McMurphy (Jack Nicholson) viene ricoverato in un ospedale psichiatrico dell’Oregon per vagliare la sua salute mentale in seguito alla segnalazione del carcere in cui era sottoposto a reclusione. Da questo momento inizia il percorso che lo porta interagire e ad affezionarsi ai suoi compagni di sventura, degli uomini che manifestano fragilità mentale ma che si affezionano subito al loro nuovo amico, così diverso da loro nel non rispettare le rigide regole imposte dalla temibile e altera infermiera Ratched (Louise Fletcher) e capace di idee geniali come l’improvvisata gita al largo per pescare e godere di un po’di libertà. McMurphy guarda dentro di loro meglio della caporeparto, capisce subito che dentro quei “picchiatelli” battono cuori di uomini che hanno perduto (o che non hanno mai avuto) la capacità di divertirsi e di sentirsi a tutti gli effetti normali. Tutto però precipita proprio in seguito ad uno dei tentativi di McMurphy di ottenere il permesso per vedere una partita di baseball in televisione. Il rifiuto (ingiusto) genera nell’uomo la volontà di opporsi strenuamente alla caporeparto che continua come se nulla fosse i suoi incontri psicologici con i pazienti, riunioni che fanno chiudere ancora di più i degenti e che anzi finiscono per esacerbarne gli animi fino allo scoppio di un finimondo per la negazione di un pacchetto di sigarette. Da lì per McMurphy inizia la vera presa di coscienza di cosa sia un ospedale psichiatrico. Viene sottoposto ad elettroshock e nonostante ciò non si arrende, ma medita di fuggire alla prima occasione utile. Quando questa arriva però non riesce a coglierla e finisce così per essere sottoposto a lobotomia, l’unico modo secondo gli esperti per curare il suo stato di aggressività e indisciplina. Quando però viene riaccompagnato nel suo letto è ormai privo di qualsiasi parvenza di umanità e dignità e così il suo vecchio amico Grande Capo gli dona la possibilità di fuggire per sempre dal suo stato catatonico e da quel carcere crudele.

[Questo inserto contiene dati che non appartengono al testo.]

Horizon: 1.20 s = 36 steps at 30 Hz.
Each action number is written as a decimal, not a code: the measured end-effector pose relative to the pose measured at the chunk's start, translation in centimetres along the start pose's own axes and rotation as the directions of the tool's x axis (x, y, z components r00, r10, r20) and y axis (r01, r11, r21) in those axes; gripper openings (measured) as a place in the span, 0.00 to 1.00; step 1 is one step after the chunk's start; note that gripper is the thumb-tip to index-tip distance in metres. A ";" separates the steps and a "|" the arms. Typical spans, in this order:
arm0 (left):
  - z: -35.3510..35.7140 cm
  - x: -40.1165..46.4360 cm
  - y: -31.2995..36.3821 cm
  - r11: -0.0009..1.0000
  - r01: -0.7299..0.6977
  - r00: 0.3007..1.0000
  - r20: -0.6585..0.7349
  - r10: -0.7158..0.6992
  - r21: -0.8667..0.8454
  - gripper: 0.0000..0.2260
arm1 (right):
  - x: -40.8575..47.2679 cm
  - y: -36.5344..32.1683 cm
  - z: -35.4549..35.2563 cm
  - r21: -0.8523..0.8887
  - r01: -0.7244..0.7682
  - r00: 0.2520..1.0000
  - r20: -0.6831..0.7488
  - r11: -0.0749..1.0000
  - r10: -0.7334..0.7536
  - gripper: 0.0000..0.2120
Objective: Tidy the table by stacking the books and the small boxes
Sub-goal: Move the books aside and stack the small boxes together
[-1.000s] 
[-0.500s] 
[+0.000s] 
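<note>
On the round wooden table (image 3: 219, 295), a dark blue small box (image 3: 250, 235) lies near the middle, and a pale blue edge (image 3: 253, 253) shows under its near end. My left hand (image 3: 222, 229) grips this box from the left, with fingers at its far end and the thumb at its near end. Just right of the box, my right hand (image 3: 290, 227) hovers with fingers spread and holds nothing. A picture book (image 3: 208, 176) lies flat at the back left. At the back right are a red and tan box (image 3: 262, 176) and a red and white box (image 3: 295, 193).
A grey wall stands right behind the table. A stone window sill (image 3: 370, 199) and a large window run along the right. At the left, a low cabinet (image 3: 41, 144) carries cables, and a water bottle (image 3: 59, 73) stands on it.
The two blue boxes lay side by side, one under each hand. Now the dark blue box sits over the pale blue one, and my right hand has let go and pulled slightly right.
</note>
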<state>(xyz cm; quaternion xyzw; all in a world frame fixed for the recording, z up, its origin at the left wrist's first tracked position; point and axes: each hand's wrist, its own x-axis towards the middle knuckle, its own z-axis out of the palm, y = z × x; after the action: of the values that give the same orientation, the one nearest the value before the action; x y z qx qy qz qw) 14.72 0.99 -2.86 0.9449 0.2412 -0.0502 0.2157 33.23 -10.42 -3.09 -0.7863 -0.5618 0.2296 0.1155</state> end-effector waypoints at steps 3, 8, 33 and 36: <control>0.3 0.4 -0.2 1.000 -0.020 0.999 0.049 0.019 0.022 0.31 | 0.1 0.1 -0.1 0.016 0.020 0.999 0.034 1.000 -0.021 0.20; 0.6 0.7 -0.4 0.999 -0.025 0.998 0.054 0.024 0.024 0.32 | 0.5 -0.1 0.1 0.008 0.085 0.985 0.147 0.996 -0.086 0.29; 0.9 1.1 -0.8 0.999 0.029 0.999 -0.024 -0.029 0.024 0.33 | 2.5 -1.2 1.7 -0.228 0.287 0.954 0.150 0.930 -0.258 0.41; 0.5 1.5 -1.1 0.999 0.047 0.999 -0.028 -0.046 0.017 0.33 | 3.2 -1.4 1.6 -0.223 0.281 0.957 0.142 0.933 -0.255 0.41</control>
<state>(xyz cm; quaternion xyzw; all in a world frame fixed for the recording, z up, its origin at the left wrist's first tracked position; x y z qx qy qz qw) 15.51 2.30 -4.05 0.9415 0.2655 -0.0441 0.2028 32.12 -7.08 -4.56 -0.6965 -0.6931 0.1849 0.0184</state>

L’unica parola che mi sento di utilizzare per riassumere questo film è straziante. Inutile dire che l’Oscar come migliore attore al grande Nicholson è quasi scontato, così come quello alla Fletcher, impressionante in quel suo sguardo fisso e glaciale, implacabile e privo di emozioni. Ma tutti coloro che hanno preso parte a questa crudele, drammatica ma realistica descrizione della vita in un ospedale psichiatrico, offrono una prova di altissima scuola. Troviamo un giovanissimo De Vito e un irriconoscibile Christopher Lloyd, ancora lontano dalla fortunata trilogia di Back to the future. Si percepisce uno studio e un’attenzione particolare nella messa in scena di qualcosa di purtroppo molto reale. L’assoluta mancanza di attenzione per le esigenze del malato, la mancanza di rispetto della dignità umana, la crudele capacità della capo reparto di far leva su ciò che maggiormente può ferire il malato (vedi la minaccia di raccontare alla madre di Billy la sua prima esperienza sessuale con una donna). Il personaggio di McMurphy, perfetta copia del suo magistrale interprete, porta una ventata di aria fresca e pulita nelle vite di quei poveri disgraziati che per la prima volta riescono a vedere il mare, si innamorano, si ubriacano, scherzano, ridono, in una terapia priva di agenti chimici e per questo non presa in considerazione dalla comunità scientifica dell’epoca.
Un grande film di denuncia che fa tremare il cuore e tormenta le coscienze. Il finale è bellissimo perché unisce la morte alla rinascita di un altro individuo, finalmente pronto a spiccare il volo verso la libertà.